- Film poster
- Directed by: Chris J. Ford
- Written by: Chris J. Ford
- Starring: John Ratzenberger and Shelly Cole
- Distributed by: Monterey Media
- Release date: February 29, 2008 (Cinequest);
- Country: United States
- Language: English

= The Village Barbershop =

The Village Barbershop is a 2008 independent film written and directed by Chris J. Ford, starring John Ratzenberger and Shelly Cole. Ratzenberger plays Art Leroldi, a Reno barber forced to hire a new employee, Gloria MacIntyre, played by Cole, after the death of his longtime business partner. Faced with losing his shop, Gloria helps Art get his life and business back on track with her feisty, determined attitude.

The film premiered at the 2008 Cinequest Film Festival.

==Plot==
Years earlier, Art lost his wife to cancer, a painful wound he nurses by excessive drinking and going to the sportsbook (which is where he met his wife) every day. Gloria has her own issues when she finds herself homeless and pregnant by her loser boyfriend, who has decided to leave her for another woman, and take the trailer they live in. However, she soon strikes up a relationship with Colin, a neighborhood barista who is determined to win her over despite her initial reluctance. Art's lonely existence is then brightened when he runs into Josie, an old acquaintance, at a gentleman's club where she works as a waitress.
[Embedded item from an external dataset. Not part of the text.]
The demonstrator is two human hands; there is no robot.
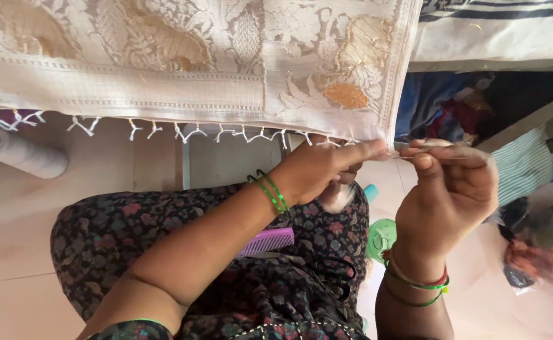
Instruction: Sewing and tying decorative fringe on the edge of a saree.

In what he thinks is a fait accompli, the shop's greedy and sleazy landlord, Jacobi (Amos Glick), sells the property to Big-Mart, and the barbers are forced to relocate. But all turns out well in the end, and Art exacts mischievous revenge on Jacobi, who gets his just reward.

==Cast==
- John Ratzenberger as Art Leroldi
- Shelly Cole as Gloria MacIntyre
- Cindy Pickett as Josie
- George McRae as George
- Daron Jennings as Colin
- Amos Glick as Jacobi
- Josh Hutchinson as Rickert
- Bob Saenz as Wilson

==Production==
Per ending credits, the film was shot entirely in Reno, Nevada; Napa, California; and Petaluma, California. The soundtrack makes extensive use of music by Brittany Shane and Bob Spector.

== Reception==
Won the Audience Award for Best Picture by Cinequest in 2008 and the Best Actress Award for Cole at the Newport Beach Film Festival that same year. An Official Selection at a number of film festivals, it is a sweet film that Variety called "Warm, humorous, and ingratiating".

On the review aggregator Rotten Tomatoes, the film holds an approval rating of 80%, based on five reviews with an average rating of 6.7/10.